Gonet e Moraes: delírio a dois
Foi na própria cara também, além da pichação na Estátua da Justiça e sem deixar margem para dúvida, que Debora Rodrigues registrou, com batom, sua participação em tentativa de golpe de Estado.
Tem passado despercebido, mas é um ponto fundamental sobre a cabelereira que brilhou, sobressaiu, resplandeceu no ataque do 8/1 à Praça dos Três Poderes e agora está em prisão domiciliar porque é mãe dois filhos pequenos e porque, sabe como é, sob as togas batem corações: não foi só na Estátua da Justiça que Débora Rodrigues inscreveu, lavrou, registrou com batom sua participação em tentativa de golpe de Estado.
Foi na própria cara também, sem deixar margem para dúvida ou para in dubio pro reo.
No 8/1, além de escrever “perdeu, mané” na Estátua da Justiça, Débora Rodrigues pintou-se, com o mesmo bastão batom, de Coringa, o palhaço apropriado pelo bolsonarismo como símbolo de, digamos, “supremo é o povo”, especialmente na caraterização do personagem no filme Joker, de 2019, do diretor Todd Phillips e com Joaquim Phoenix no papel do inimigo número um do homem-morcego.
Não custa lembrar que ainda agora, em novembro do ano passado, o chaveiro bolsonarista Francisco Wanderley Luiz estava vestido de Coringa quando explodiu a própria cara na frente da mesma Estátua da Justiça, depois de tentar entrar no prédio do STF para explodir o STF.
Não custa lembrar também que Francisco Wanderley, antes de sair vestido de Coringa para tentar explodir o STF, deixou escrito assim no espelho do quarto que tinha alugado em Brasília, e com batom:
“Débora Rodrigues. Por favor, não desperdice batom!!! Isso é para deixar as mulheres bonitas!!! Estátua de merda se usa TNT!”
“Ponha um sorriso nessa cara”, dizia, no filme, a mãe de Arthur Fleck - o Coringa - ao seu filho maltratado pela vida e pelo governo dos Estados Unidos da América.
Pois Débora Rodrigues pôs, para maltratar o Estado Democrático de Direito, e foi a foto daquele sorriso, a foto da Débora com aquele sorriso e com a mãos besuntadas de batom vermelho - em vez da foto da pichação “perdeu, mané” - que um popular perfil “conservador” no Twitter/X chamado “Coringa Opressor” escolheu para dizer que a Débora estava presa apenas por “portar um batom”.
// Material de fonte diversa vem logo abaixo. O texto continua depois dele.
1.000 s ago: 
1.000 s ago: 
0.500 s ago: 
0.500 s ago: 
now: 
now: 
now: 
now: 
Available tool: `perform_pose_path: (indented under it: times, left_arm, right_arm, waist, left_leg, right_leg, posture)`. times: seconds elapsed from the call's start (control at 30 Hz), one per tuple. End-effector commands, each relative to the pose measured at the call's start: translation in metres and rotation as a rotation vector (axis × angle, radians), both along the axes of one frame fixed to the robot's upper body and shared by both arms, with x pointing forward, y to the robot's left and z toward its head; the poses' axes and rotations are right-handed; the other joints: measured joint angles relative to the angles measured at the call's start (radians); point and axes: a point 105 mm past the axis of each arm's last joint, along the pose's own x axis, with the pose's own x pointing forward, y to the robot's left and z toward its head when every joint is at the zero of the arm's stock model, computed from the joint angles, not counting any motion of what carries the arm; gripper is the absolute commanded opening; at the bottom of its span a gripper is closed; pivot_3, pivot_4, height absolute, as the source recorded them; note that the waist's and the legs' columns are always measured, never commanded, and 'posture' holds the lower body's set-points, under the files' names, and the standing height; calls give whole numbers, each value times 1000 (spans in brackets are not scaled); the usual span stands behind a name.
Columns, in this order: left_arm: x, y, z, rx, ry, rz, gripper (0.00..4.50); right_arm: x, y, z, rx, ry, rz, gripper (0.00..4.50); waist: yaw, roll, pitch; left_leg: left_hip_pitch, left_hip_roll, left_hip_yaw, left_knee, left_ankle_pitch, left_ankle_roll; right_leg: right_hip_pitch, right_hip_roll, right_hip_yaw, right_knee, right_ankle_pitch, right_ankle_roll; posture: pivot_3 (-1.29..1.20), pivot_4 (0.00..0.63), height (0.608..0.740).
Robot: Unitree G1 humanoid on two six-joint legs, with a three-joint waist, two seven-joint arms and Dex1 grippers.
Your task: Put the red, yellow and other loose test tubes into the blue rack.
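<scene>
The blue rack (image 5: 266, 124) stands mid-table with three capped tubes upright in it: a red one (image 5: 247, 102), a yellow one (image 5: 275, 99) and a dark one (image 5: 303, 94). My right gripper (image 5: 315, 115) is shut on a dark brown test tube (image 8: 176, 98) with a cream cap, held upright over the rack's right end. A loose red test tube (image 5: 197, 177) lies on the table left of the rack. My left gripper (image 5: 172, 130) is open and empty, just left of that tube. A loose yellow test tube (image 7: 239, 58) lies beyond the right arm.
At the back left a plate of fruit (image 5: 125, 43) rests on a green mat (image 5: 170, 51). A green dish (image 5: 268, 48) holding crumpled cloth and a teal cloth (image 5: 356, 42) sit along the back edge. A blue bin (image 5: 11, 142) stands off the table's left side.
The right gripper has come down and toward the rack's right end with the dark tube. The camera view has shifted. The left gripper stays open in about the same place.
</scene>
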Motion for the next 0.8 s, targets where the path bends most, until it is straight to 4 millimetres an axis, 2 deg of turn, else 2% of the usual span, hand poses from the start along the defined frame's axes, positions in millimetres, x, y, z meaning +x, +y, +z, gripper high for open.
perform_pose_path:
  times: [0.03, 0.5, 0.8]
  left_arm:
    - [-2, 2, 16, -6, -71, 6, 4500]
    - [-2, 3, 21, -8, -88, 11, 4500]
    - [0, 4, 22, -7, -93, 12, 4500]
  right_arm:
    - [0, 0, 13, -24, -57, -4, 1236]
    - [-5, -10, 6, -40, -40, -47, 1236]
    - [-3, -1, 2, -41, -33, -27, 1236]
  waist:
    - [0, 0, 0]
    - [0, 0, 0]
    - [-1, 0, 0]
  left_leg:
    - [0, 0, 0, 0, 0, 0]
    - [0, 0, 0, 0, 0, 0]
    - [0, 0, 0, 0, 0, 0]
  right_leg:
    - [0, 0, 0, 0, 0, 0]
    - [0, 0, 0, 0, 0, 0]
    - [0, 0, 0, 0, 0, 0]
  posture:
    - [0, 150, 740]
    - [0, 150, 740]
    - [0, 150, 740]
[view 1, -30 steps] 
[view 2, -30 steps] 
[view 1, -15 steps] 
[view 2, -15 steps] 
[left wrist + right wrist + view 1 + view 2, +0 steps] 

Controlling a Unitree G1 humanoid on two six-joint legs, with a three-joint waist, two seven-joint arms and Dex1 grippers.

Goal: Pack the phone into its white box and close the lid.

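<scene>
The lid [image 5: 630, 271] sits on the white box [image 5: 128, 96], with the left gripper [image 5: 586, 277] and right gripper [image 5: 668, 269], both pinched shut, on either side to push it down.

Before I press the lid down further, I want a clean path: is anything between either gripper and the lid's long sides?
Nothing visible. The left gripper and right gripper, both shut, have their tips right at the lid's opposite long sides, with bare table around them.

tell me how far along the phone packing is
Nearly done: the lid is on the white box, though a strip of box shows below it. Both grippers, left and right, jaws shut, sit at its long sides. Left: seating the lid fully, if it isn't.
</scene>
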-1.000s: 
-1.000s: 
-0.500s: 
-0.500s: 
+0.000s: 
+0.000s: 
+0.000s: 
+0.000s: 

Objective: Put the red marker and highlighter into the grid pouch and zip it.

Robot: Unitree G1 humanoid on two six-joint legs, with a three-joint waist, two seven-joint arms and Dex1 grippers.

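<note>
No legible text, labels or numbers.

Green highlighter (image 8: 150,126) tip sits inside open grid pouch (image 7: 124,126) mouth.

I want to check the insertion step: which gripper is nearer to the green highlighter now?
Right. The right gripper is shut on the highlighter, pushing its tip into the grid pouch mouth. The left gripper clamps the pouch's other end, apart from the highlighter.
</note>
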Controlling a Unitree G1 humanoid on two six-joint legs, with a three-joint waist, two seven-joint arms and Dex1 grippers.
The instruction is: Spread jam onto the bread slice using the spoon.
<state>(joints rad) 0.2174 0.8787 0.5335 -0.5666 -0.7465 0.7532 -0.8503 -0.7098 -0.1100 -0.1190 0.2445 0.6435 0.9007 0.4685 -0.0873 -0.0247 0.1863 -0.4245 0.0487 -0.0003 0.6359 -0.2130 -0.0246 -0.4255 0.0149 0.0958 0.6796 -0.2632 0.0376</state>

Não custa lembrar, por fim: no filme Joker, no final do filme, o Coringa sobe no capô de um carro e mostra as mãos cheias de sangue para uma multidão enlouquecida, num gesto que remete ao gestual do fascismo.
No ano passado, saiu a continuação de Joker, com título francês e tudo, Folie à Deux - “delírio a dois” -, dirigida pelo mesmo Todd Phillips, mas sem a mesma qualidade do Joker de 2019.
Há, porém, em Folie à Deux, pelo menos uma cena digna de nota, pelo menos à luz dos recuos do STF a título de tentar aplacar o ímpeto golpista, fascista, por anistia: quando uma fã do Coringa, a Arlequina, vai visitar Arthur Fleck na prisão, diante do desânimo do Coringa com seu confinamento, ela saca um bastão batom e desenha um sorriso naquele vidro que separa o preso do visitante. Fleck, então, ajeita-se, apruma-se, alinha-se ao rabisco. Anima-se. Volta a abrir na cara o velho sorriso do fascismo.
Ato contínuo ao julgamento da Primeira Turma do STF que tornou réus Jair Bolsonaro e uma penca de oficiais generais, o procurador-geral da República, Paulo Gonet, pediu prisão domiciliar para Débora Rodrigues, na esteira do chamamento de Luiz Fux no julgamento na Primeira Turma: “debaixo da toga bate o coração de um homem”.
Também de bate-pronto, Alexandre de Moraes atendeu ao pedido do Gonet, em cálculo para jogar água na anistia pretendida por Bolsonaro et caterva. Débora Rodrigues comemorou em casa o último 31 de março, dia de golpe de Estado, e o cálculo de Gonet e Moraes se mostrou, também ele, um delírio a dois: o PL da Anistia ganhou força, angariou as assinaturas necessárias para ser pautado em regime de urgência e está prestes a ser pautado pelo presidente da Câmara dos Deputados, Hugo Motta.
No filme Folie à Deux, uma bomba manda o tribunal pelos ares antes de ser proferida a sentença do Coringa.